JH: Means a lot. There’s value to customers in terms of price point, value and quality. But clearly if you look at our assortment in the past, we haven’t really had more of an opening-price-point assortment. Owned brands, taking cost out, being much more direct, can help us get to a price point with a margin structure that’s much more competitive. 

Then there’s the shareholder value creation, because certainly the margin profile on these is in some cases dramatically better than buying a product that has a license on it, for example, really taking the costs out so we can pass it along to our customers, but also provide shareholder value. So as we’re overhauling stores or we’re revolutionizing our supply chain or our technology platform, how do we pay and fund our future? This is a critical strategic component to that roadmap.

SB: The owned brands feel like a connective tissue to reach new shoppers and usher in a new store.
JH: You’re spot on.

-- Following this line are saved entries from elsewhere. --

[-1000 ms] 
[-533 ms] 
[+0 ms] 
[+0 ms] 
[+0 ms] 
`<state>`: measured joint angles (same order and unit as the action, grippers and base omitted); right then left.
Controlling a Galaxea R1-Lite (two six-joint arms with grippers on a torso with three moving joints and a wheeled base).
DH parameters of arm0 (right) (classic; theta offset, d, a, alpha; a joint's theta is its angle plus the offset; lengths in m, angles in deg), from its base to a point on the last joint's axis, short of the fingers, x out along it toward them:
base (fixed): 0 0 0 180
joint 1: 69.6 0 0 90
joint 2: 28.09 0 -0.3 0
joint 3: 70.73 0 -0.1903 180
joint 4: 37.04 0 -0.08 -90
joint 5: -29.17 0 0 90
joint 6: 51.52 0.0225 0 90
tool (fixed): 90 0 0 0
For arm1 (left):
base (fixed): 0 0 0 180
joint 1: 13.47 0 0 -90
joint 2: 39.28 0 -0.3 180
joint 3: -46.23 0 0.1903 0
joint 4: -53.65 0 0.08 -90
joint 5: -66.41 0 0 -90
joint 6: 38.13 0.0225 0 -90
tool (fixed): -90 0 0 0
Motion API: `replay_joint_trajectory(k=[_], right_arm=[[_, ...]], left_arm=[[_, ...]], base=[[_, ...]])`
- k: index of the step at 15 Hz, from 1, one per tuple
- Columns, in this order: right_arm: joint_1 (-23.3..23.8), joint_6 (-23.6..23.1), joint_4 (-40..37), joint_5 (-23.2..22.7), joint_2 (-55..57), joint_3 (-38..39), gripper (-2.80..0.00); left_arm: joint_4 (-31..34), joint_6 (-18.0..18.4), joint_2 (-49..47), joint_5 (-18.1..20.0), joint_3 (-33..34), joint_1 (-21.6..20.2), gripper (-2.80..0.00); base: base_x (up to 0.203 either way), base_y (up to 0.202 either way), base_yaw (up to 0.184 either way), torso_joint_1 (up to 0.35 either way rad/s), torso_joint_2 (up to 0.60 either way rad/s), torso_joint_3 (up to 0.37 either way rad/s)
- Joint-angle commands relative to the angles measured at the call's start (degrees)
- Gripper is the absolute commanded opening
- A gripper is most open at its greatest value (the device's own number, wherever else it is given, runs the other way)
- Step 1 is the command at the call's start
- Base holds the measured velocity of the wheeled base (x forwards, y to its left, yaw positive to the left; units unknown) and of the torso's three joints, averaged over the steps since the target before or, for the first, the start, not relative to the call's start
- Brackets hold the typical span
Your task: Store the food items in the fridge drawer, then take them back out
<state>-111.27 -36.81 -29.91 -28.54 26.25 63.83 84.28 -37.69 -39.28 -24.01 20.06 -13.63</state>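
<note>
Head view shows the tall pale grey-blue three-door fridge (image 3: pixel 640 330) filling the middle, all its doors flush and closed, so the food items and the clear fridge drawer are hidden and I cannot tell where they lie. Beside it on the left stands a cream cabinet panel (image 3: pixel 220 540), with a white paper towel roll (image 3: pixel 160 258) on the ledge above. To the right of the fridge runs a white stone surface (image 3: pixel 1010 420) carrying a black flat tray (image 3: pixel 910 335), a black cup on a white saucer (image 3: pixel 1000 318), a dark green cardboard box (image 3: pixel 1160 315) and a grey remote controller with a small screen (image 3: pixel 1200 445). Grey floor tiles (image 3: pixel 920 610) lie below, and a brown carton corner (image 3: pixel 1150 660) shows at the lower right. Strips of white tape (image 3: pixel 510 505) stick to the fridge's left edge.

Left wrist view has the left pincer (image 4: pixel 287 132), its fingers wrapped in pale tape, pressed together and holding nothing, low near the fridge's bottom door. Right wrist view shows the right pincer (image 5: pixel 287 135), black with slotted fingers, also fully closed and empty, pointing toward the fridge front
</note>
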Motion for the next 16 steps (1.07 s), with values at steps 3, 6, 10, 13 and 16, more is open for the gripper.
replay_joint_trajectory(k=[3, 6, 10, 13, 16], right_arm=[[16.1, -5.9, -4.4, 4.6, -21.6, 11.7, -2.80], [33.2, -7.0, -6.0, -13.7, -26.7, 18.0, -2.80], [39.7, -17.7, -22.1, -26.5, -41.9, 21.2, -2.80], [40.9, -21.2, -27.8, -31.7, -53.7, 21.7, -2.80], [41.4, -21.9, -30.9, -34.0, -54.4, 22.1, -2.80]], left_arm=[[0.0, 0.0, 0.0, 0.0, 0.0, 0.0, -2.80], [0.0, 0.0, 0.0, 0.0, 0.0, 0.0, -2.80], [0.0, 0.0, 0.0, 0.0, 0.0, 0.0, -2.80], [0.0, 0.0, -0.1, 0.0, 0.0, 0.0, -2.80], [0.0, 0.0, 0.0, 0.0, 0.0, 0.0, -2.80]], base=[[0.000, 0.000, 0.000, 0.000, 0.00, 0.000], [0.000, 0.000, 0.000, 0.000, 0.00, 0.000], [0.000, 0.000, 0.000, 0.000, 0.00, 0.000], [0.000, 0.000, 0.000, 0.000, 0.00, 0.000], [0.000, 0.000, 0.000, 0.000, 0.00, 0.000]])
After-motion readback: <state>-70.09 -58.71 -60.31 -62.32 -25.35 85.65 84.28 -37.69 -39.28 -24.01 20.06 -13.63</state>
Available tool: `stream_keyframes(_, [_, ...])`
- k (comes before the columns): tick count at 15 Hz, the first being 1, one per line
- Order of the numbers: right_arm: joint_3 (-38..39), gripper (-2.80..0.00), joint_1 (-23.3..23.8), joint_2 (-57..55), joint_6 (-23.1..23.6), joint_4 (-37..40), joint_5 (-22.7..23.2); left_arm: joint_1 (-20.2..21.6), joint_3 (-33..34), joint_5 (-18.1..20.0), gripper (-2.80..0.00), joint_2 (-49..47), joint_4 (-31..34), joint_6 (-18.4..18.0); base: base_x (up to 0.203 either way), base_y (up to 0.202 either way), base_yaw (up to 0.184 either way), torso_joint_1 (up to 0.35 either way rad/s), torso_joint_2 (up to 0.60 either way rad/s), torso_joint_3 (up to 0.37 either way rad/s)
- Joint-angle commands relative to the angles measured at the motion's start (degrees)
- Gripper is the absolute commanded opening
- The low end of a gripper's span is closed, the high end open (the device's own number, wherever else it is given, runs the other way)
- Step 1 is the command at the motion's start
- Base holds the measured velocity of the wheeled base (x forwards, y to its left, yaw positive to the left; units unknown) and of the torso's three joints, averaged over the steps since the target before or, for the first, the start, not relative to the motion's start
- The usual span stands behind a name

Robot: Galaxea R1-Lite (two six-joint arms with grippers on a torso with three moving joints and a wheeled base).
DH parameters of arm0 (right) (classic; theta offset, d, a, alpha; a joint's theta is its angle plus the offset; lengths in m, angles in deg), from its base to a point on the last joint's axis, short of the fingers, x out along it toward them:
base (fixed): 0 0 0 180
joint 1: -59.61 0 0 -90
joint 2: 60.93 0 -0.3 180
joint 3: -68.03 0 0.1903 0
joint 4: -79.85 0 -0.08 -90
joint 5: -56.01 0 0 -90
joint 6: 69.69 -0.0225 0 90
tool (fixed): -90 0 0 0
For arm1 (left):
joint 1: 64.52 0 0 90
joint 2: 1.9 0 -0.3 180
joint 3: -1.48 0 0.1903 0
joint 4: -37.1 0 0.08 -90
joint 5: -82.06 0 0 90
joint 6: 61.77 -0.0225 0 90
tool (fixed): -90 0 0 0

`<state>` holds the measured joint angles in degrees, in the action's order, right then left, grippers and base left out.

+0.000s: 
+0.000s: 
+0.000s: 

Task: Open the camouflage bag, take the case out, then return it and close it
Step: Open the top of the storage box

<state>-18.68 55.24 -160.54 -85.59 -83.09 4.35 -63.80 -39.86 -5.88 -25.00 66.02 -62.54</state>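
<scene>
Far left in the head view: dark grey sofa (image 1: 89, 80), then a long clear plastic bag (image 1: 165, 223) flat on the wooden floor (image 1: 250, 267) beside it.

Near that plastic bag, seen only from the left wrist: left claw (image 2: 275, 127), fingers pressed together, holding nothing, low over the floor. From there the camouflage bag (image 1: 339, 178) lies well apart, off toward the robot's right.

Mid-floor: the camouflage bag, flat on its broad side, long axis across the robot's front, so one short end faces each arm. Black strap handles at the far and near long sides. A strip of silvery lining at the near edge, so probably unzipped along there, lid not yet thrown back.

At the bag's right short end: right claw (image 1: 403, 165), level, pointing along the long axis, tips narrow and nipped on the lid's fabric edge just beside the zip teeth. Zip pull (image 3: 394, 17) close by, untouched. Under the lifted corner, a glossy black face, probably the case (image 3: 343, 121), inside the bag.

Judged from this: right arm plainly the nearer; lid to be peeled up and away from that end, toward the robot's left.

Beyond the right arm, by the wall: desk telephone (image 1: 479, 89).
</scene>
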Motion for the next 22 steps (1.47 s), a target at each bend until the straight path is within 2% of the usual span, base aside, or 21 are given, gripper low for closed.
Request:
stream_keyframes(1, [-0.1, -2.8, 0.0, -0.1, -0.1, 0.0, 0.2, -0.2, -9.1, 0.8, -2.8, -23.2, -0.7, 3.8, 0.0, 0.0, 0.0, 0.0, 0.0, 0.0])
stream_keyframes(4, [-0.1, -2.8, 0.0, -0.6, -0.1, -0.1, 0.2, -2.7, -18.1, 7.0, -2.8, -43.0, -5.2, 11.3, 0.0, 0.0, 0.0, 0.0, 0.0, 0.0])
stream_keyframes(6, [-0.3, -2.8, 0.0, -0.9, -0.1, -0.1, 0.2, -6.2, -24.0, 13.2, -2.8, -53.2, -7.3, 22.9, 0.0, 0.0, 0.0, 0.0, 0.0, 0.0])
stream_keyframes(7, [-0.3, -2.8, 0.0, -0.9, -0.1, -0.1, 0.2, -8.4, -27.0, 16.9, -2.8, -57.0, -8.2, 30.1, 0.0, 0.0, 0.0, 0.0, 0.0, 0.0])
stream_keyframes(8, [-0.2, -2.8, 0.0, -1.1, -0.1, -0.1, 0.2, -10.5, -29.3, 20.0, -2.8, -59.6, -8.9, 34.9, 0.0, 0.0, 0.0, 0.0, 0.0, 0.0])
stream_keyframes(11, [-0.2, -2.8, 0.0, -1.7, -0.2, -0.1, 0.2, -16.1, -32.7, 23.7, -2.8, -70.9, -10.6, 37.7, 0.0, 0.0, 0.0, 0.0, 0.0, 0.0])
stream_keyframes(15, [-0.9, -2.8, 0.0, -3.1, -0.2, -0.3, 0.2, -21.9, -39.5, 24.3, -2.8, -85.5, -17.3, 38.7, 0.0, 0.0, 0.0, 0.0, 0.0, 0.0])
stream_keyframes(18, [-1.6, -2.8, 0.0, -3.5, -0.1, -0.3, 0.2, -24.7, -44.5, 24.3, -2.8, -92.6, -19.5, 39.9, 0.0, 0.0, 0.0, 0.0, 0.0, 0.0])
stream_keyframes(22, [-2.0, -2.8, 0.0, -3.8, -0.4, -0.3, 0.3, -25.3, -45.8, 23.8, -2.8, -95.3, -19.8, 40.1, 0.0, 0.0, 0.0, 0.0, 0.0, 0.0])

One of the things that we needed to do when we joined back in the spring of last year was to really step back and create a segmentation. We identified five key segments of the home goods market. We’re really good with what we call the “nester,” kind of an older female shopper who’s known us for years. But on the other end of the spectrum, there’s these millennials, these creators and innovators, minimizers that probably haven’t shopped with us, and we haven’t had the ways to connect with them with product and omnichannel capabilities.

It’s also about finding an emotional connection. Nestwell is very much an emotional brand and sustainable. The goods and the quality of the products are sustainable. We think it’s going to resonate very well with a younger shopper and the price points are affordable enough so you can actually go out and afford these with straightforward pricing.